• [EXERCISE INSTRUCTIONS]: Retype the whole listing, please, keeping every line exact and dropping the pictures.

• [AVAILABLE DATA]:

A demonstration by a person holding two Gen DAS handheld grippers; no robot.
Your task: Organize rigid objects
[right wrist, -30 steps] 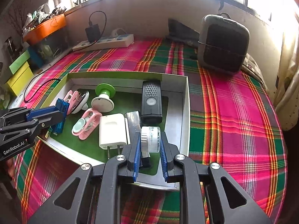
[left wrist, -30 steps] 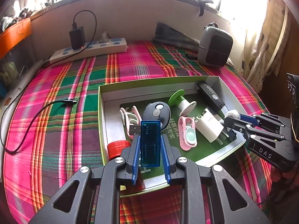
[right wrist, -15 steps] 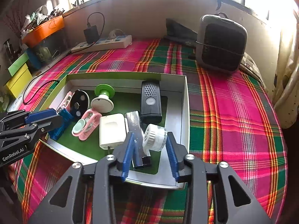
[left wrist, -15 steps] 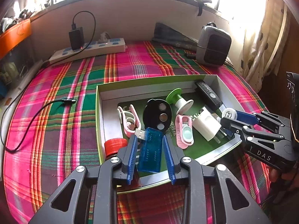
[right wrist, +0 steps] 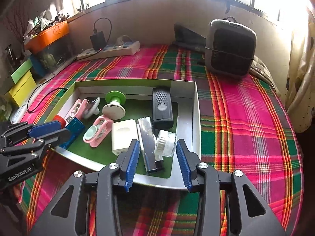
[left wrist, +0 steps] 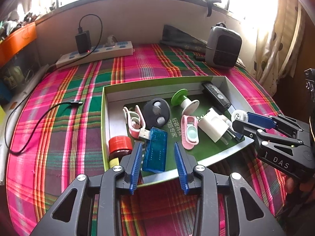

• [TASK OUTPUT]:
A demonstration by a person holding two Gen DAS handheld grippers; no robot.
Your task: Organize rigid objects
[right wrist, -30 steps] 
[left wrist, -30 steps] 
[right wrist, -15 steps] 
[left wrist, -15 steps] 
[right wrist, +0 steps] 
[left wrist, +0 steps] 

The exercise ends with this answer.